To explore your application logs, simply navigate to the Explore section within Grafana and select Loki datasource. Then, enter your Loki query (e.g.: {namespace="mia-platform"}) and click on Run query to fetch the relevant log data instantly.

An overview of Grafana Logs

Retention policy

We enforce retention policies within our monitoring and logging stack in order to determine how long data is stored in our system. These policies ensure that you can effectively monitor and troubleshoot your applications while maintaining optimal performance levels.

By default, Mia-Platform PaaS applies the following retention policies:

  • Metrics data is retained for 45 days.
  • Logs data is retained for 15 days.

However, we understand that different customers may have specific requirements. If you need longer retention periods, our service allows for easy customization based on your specific needs.

Alerting

Grafana Alerting allows you to learn about problems in your systems moments after they occur [1].

But how does the Grafana Alerting system works? An overview of Grafana Alerting

  • Alert Rules: The evaluation criteria that will fire an alert instance. It is formed by:
    • one or more queries and expressions
    • a condition
    • the frequency of evaluation
    • (optional) the duration over which the condition is met
  • Labels: A label matches an Alert Rule and its set of notification policies and silences
  • Notification policies: Here you can set where, when and how the alerts get routed.
  • Contact points: Define how the alerts are notified to your team

The main page of Grafana Alerting

Create An Alert

To create an alert we need to create the necessary components.

Create an Alert Rule

  • Select 'New Alert Rule' from the side menu (in the 'Alerting' section)
  • Step 0: Select 'Grafana managed alert' or 'Mimir or Loki alert'

If you selected 'Grafana managed alert':

  • Step 1: use query or expression to create your rule:
    • If you need to use a query, select the data source;
    • Add query and expressions;
    • Click 'Run queries' to check the correctness of the query;
  • Step 2: Set an evaluation behavior (The interval and duration of queries valuation);
  • Step 3: Add details:
    • The name, where to store the rule and annotations;
  • Step 4: Specify custom labels to enable contact points.
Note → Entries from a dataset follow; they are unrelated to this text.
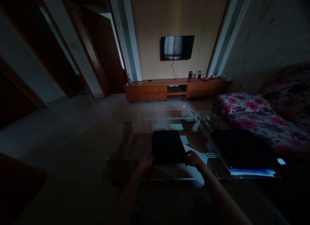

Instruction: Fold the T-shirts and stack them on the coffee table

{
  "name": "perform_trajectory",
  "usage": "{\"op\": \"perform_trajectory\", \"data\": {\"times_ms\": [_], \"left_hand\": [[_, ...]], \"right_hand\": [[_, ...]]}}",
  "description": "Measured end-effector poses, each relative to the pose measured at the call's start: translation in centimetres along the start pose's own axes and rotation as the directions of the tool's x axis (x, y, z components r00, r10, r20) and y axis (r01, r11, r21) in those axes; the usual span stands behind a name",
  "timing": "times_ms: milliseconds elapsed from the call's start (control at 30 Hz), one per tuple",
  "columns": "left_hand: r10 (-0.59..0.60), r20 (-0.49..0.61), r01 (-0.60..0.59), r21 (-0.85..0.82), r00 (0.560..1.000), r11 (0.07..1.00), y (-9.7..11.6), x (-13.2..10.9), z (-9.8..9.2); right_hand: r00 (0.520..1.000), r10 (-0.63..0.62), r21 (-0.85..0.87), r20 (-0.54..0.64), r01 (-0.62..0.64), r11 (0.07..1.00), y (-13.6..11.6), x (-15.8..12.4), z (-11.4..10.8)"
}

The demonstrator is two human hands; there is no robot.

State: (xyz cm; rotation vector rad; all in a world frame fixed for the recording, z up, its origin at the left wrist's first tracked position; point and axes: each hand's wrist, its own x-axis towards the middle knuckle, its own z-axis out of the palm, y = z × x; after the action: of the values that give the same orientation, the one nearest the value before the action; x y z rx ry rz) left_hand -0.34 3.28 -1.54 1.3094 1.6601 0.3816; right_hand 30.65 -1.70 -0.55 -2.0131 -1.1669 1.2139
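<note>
A flat, black rectangular piece [167, 147] is stretched out above the glass coffee table [129, 144]; it looks like cloth, but the dim light hides its texture. My left hand [147, 160] grips its near left corner, fingers closed. At the near right corner, my right hand [193, 158] pinches the edge between thumb and fingers. To the right lies a larger black pile [242, 147] with a small white tag [281, 161] and blue and white layers [253, 172] showing under its front edge. Pale sheets show on or under the glass around the black piece.
A flowered sofa [252, 105] stands at the right. Beyond the table is a bin with a pale liner [190, 115]. A low wooden TV cabinet [156, 90] with bottles on top runs along the far wall, below a television [177, 48]. A wooden door [104, 50] is at the left.
</note>
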Motion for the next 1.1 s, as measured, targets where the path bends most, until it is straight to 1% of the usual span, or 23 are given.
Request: {"op": "perform_trajectory", "data": {"times_ms": [100,300,367,400,433,467,500,533,567,600,633,667,700,733,767,833,900,1033,1100], "left_hand": [[0.008,0.011,-0.009,0.099,1.0,0.995,0.0,-0.3,-0.4],[0.021,0.026,-0.028,0.268,0.999,0.963,0.4,-1.0,-0.7],[0.05,0.001,-0.048,0.317,0.999,0.947,0.9,-1.6,-0.5],[0.085,-0.04,-0.066,0.343,0.996,0.937,1.2,-2.0,-0.3],[0.147,-0.106,-0.097,0.379,0.983,0.92,1.6,-2.3,0.1],[0.24,-0.179,-0.144,0.429,0.954,0.892,1.9,-2.5,0.6],[0.356,-0.235,-0.205,0.494,0.904,0.845,2.3,-2.7,1.2],[0.479,-0.256,-0.271,0.565,0.84,0.779,2.6,-2.7,1.9],[0.589,-0.238,-0.337,0.632,0.772,0.698,2.8,-2.5,2.7],[0.668,-0.189,-0.393,0.683,0.72,0.616,2.9,-2.2,3.5],[0.711,-0.125,-0.438,0.71,0.692,0.551,2.8,-1.8,4.2],[0.731,-0.072,-0.467,0.727,0.678,0.504,2.6,-1.3,4.8],[0.736,-0.032,-0.479,0.739,0.676,0.473,2.3,-0.9,5.4],[0.733,-0.005,-0.481,0.751,0.681,0.453,2.0,-0.5,5.8],[0.726,0.014,-0.479,0.761,0.687,0.438,1.6,-0.1,6.0],[0.718,0.032,-0.469,0.777,0.696,0.42,0.9,0.3,6.2],[0.717,0.03,-0.462,0.784,0.696,0.416,0.5,0.3,6.1],[0.717,0.0,-0.454,0.774,0.697,0.442,0.4,0.2,5.9],[0.716,0.009,-0.464,0.768,0.698,0.442,0.5,0.1,5.8]], "right_hand": [[0.997,0.058,-0.049,-0.044,-0.06,0.997,0.0,-0.1,0.0],[0.994,0.102,-0.145,-0.043,-0.107,0.984,0.0,-0.5,-0.3],[0.992,0.095,-0.204,-0.086,-0.111,0.973,-0.3,-0.6,-0.4],[0.988,0.089,-0.228,-0.124,-0.116,0.967,-0.7,-0.7,-0.2],[0.981,0.064,-0.26,-0.181,-0.111,0.959,-1.1,-0.8,0.1],[0.968,0.009,-0.308,-0.252,-0.089,0.947,-1.7,-1.0,0.5],[0.946,-0.082,-0.375,-0.314,-0.045,0.926,-2.4,-1.1,1.2],[0.917,-0.2,-0.459,-0.346,0.02,0.888,-3.1,-1.3,2.2],[0.883,-0.331,-0.549,-0.333,0.104,0.829,-3.8,-1.5,3.3],[0.848,-0.454,-0.631,-0.275,0.197,0.75,-4.4,-1.6,4.5],[0.818,-0.544,-0.687,-0.185,0.288,0.667,-4.8,-1.6,5.8],[0.798,-0.595,-0.714,-0.093,0.363,0.599,-5.0,-1.4,7.0],[0.786,-0.618,-0.726,-0.02,0.414,0.549,-5.0,-1.2,8.2],[0.781,-0.624,-0.734,0.027,0.439,0.518,-4.7,-0.9,9.1],[0.784,-0.619,-0.739,0.049,0.446,0.505,-4.3,-0.5,9.8],[0.796,-0.603,-0.742,0.049,0.433,0.512,-3.2,0.3,10.5],[0.804,-0.594,-0.739,0.035,0.421,0.526,-2.0,0.9,10.0],[0.833,-0.553,-0.738,-0.008,0.368,0.566,-0.4,1.2,7.7],[0.848,-0.529,-0.741,-0.04,0.33,0.584,0.1,1.1,6.8]]}}
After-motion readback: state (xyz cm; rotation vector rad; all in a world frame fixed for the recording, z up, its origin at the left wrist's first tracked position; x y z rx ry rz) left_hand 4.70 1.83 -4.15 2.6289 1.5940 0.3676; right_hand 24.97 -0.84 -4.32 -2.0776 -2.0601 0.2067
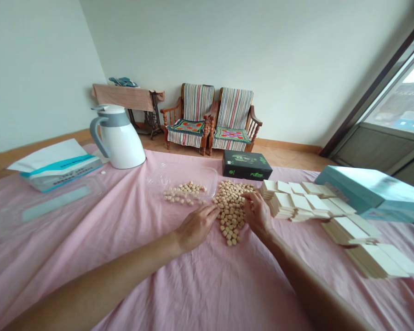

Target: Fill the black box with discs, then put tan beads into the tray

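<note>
A pile of small beige rounded pieces (232, 214) lies on the pink cloth in front of me; their exact kind I cannot make out. My left hand (197, 226) rests at the pile's left edge with its fingers curled together, and anything in them is hidden. On the opposite edge, my right hand (257, 214) has thumb and fingers drawn into a pinch over the pieces; what they grip does not show. Just beyond my left hand stands a clear plastic tub (155, 177) holding more of the same pieces.
Stacks of pale flat rectangular blocks (308, 202) stand right of the pile, beside a light blue box (376, 188). Behind the pile sits a black box (247, 164). To the left are a white jug (122, 142), a white-and-blue bag (60, 165) and a clear lid (10, 214).
</note>
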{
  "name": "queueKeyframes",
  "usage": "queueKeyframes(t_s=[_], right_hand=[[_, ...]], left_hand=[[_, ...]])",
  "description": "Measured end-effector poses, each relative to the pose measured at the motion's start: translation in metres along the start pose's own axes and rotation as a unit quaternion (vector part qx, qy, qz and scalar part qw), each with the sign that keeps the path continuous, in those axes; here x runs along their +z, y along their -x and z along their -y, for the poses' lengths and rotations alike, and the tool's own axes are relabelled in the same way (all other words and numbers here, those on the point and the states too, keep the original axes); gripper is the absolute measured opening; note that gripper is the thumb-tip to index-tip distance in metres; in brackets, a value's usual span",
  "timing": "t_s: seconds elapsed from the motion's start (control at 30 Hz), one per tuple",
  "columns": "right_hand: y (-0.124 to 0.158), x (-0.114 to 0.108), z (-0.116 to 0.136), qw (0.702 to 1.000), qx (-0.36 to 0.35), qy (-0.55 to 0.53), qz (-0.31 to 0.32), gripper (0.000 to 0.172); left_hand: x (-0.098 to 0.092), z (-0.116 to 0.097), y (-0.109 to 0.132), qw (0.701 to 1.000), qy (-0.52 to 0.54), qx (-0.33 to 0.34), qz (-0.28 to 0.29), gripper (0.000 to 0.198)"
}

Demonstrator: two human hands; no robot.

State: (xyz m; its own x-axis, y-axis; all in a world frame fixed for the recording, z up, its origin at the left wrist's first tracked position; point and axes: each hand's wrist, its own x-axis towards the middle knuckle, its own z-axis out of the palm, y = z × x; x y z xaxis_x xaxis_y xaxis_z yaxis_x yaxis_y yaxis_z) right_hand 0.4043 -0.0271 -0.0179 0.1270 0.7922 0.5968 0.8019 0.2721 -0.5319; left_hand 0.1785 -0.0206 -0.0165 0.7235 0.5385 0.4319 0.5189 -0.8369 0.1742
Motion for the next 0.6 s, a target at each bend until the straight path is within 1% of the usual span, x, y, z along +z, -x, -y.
queueKeyframes(t_s=[0.07, 0.17, 0.3, 0.37, 0.43, 0.5, 0.6], right_hand=[[0.005, -0.006, -0.005, 1.000, 0.006, 0.020, 0.006, 0.019], [0.015, -0.012, -0.014, 0.999, -0.009, 0.036, 0.006, 0.019], [0.026, -0.012, -0.022, 0.999, 0.005, 0.025, -0.022, 0.019], [0.028, -0.011, -0.025, 0.999, 0.002, 0.019, -0.025, 0.018], [0.029, -0.009, -0.028, 1.000, -0.008, 0.022, -0.017, 0.018], [0.030, -0.008, -0.029, 0.999, -0.018, 0.031, -0.006, 0.018], [0.030, -0.008, -0.029, 0.999, -0.024, 0.038, 0.004, 0.016]], left_hand=[[0.001, 0.000, -0.001, 0.999, 0.019, -0.029, -0.003, 0.035], [0.001, 0.000, -0.001, 0.997, 0.045, -0.060, -0.010, 0.026], [0.001, 0.000, -0.001, 0.996, 0.062, -0.064, -0.028, 0.021], [0.001, -0.001, -0.001, 0.995, 0.064, -0.061, -0.041, 0.020], [-0.002, -0.003, -0.001, 0.995, 0.060, -0.054, -0.063, 0.022], [-0.010, -0.005, -0.002, 0.993, 0.050, -0.037, -0.098, 0.024], [-0.031, -0.007, -0.006, 0.985, 0.028, -0.005, -0.172, 0.023]])
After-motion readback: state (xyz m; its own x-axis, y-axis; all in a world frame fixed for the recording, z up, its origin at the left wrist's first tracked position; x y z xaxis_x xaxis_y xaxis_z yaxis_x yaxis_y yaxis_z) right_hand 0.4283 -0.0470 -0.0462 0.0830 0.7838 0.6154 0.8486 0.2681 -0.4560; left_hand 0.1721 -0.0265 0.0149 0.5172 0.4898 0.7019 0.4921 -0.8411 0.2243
If you selected 'Mimir or Loki alert':

  • Step 1: Select a compatible data source (Loki/Prometheus) and write your LogQL/PromQL expression;
  • Step 2: Set an evaluation behavior (Duration of time in which the query needs to have a 'true' value before firing the alert);
  • Step 3: Add details:
    • The name, where to store the rule and annotations;
  • Step 4: Specify custom labels to enable contact points.

Suggested Alarm rules

We suggest to add the following rules to your infrastructure to have a basic control on faulting services.

Crashloopbackoff pods To create an Alarm that detects if one or more pods in your system is in a CrashLoopBackOff state:

  • Create a new Alert Rule (Grafana managed alert)
  • Insert kube_pod_container_status_waiting_reason{reason="CrashLoopBackOff"} as Query A
  • Insert an Expression B with:
    • Operation: Classic condition
    • When: last()
    • OF: A
    • IS ABOVE: 0
  • Set alert condition: B-expression
  • Manage as needed the rest of the configuration (details and contact points)

Throttling pods

  • Create a new Alert Rule (Grafana managed alert)
  • Insert container_cpu_cfs_throttled_periods_total / container_cpu_cfs_periods_total as Query A
  • Insert a Expression B with:
    • Operation: Math
    • Expression: $A > 0.8
  • Set alert condition: B-expression
  • Manage as needed the rest of the configuration (details and contact points). You can use {{ $labels.pod}} to refer to the pod that is throttling.
note

The value in the Expression B will fire if the utilization is above 80%. This value can be changed at will.

CPU limits percentage

  • Create a new Alert Rule (Grafana managed alert)
  • Insert sum(rate(container_cpu_usage_seconds_total{image!="", pod !="", container!="POD"}[5m])) by (pod, container) / sum(container_spec_cpu_quota{image!="", container!="POD"}/container_spec_cpu_period{image!="", pod !="", container!="POD"}) by (pod, container) as Query A
  • Insert an Expression B with:
    • Operation: Reduce
    • Function: Mean
    • Input: A
    • Mode: Strict
  • Insert an Expression C with:
    • Operation: Math
    • Expression: $B > 0.8
  • Set alert condition: C-expression
  • Manage as needed the rest of the configuration (details and contact points). You can use {{ $labels.pod}}, {{ $labels.container }} to refer to the pod that is throttling.
note

The value in the Expression B will fire if the utilization is above 80%. This value can be changed at will.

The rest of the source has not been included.